Морис решил отстраниться от происходящего, уйти в себя. Время стало тесным, как одежда, из которой он вырос. Кто-то другой распоряжался его жизнью, какой-то другой Морис, двойник. Он держался холодно, точно коп на месте убийства, не чувствуя, как на него надвигающимся из Канады атмосферным фронтом веет отцовская холодность. Двойник явился одетый по-зимнему. Когда Морис вынужден был навестить мать в клинике, двойник милостиво взял дело в свои руки.
– Где ты? – спросила мать.
– Здесь.
– Здесь тебя никогда не бывает.
– Я здесь, – сказал двойник, беря ее за руку.
Оценки в школе снизились. Учителя, зная о состоянии его матери, оставили Мориса в покое. Он сидел на задней парте, над головой реяли бумажные самолетики. Только после школы на занятиях по плаванию что-то усваивал – брасс, баттерфляй, плавание на спине, кроль. В бассейне Морис себя чувствовал невесомым, лишенным нормальных эмоций, глубоко огражденным его глубиной.
Он встретил конец с облегчением, даже с радостью. Она неделю пролежала без сознания. Отец его заставил в последний раз с ней повидаться. Он даже не представлял такой картины – раздутый воздушный шар, надуваемый дуновением смерти, в окружении пыхтевших накачивавших автоматов, шутивших сестер и врачей, что-то пишущих на планшетках. Такая смерть вдребезги расколотила корону, вбив осколки в королевскую глотку.

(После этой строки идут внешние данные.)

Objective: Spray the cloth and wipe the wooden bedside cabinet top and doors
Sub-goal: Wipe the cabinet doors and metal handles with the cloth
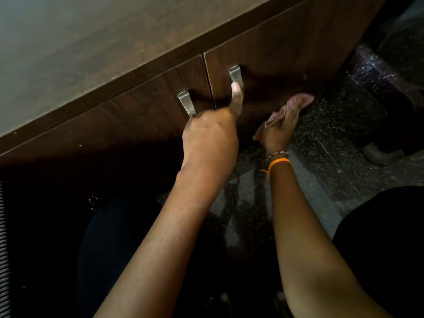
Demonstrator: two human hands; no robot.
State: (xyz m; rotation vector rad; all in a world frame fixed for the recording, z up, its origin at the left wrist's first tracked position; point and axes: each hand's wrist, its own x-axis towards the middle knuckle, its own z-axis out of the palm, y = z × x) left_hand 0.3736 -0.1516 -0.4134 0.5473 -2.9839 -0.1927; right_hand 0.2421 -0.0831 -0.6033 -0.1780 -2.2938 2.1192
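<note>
The dark wooden bedside cabinet has a dusty top [96, 49] and two doors below it, the left door [128, 115] and the right door [275, 65], each with a metal handle. My left hand [211, 138] reaches to the handles, its thumb lying on the right door's handle [235, 75] and its fingers by the left door's handle [186, 102]. My right hand [281, 129] is closed on a pink cloth [298, 103], pressed low against the right door near the floor. No spray bottle is in view.
A dark speckled stone floor [332, 138] runs along the cabinet's base on the right. My knees in dark trousers fill the lower corners. A pale object [380, 154] lies on the floor at the far right.
</note>
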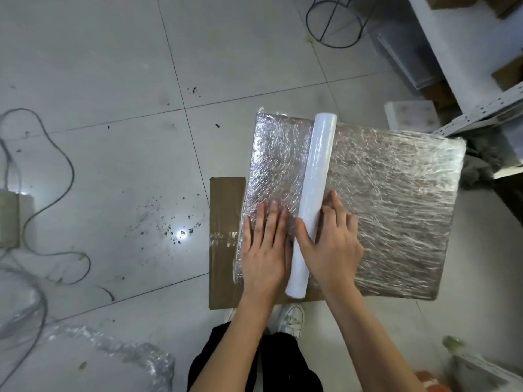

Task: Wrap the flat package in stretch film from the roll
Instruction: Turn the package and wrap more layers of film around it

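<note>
nearest, a shoe (291,321) and dark trousers (254,369) on the tiled floor (113,66). the left hand (263,250) lies flat on the package (382,193), fingers (271,219) straight and close together. the right hand (331,244) rests against the roll (314,199), thumb on its left side, fingers extended on the film at its right. the roll lies across the film-covered package, which sits on flattened cardboard (223,222). far off, a wire frame (334,21) and shelving (467,80).
</note>
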A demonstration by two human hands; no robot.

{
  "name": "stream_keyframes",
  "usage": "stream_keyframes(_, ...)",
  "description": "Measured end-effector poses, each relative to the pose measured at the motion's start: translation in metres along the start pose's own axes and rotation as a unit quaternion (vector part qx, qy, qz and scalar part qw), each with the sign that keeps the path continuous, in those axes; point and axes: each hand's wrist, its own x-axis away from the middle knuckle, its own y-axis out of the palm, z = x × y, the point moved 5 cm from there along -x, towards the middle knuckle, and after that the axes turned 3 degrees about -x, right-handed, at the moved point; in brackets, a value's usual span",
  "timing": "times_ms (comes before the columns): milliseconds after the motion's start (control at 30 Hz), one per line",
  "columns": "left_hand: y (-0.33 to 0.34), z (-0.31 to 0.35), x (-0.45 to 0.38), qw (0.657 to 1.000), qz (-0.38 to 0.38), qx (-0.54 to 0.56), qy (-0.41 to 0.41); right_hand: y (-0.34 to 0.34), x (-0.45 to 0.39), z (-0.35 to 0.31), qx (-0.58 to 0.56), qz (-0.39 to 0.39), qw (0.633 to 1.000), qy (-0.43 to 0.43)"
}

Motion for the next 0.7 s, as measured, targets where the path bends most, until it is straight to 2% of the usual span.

Она умерла в апреле. Похороны стали для Мориса вихрем картин, вызванных наркотическим опьянением: отец дал ему транквилизатор. К счастью, возраст избавил его от обязанности нести гроб. Люди говорили, что вид у нее прекрасный, задумчивый. Ему хотелось их убить, но двойник прикоснулся к плечу и сказал: «Успокойся. Держись».
Поминки были устроены дома. Морис взбесился – так никогда и не понял, то ли из-за запаха траурных роз, то ли из-за глухой ностальгической болтовни, – метался по дому, гоняясь за изменчивыми ощущениями, сексуальность дергала его за рукав, когда он пробегал мимо девушек, чьи духи кружили ему голову.
Смерть матери вдруг поставила его перед выбором – либо поглоти этот мир, перевари его, либо сам отдавайся ему на съедение, насладись вещами, предметами, телами. Но не раковый ли это мир?
– Что ты делаешь, – потребовал ответа отец, – бегаешь кругом, празднуешь? Радуешься ее смерти? Все считают, что сын меня позорит. И они правы. Иди к себе в комнату.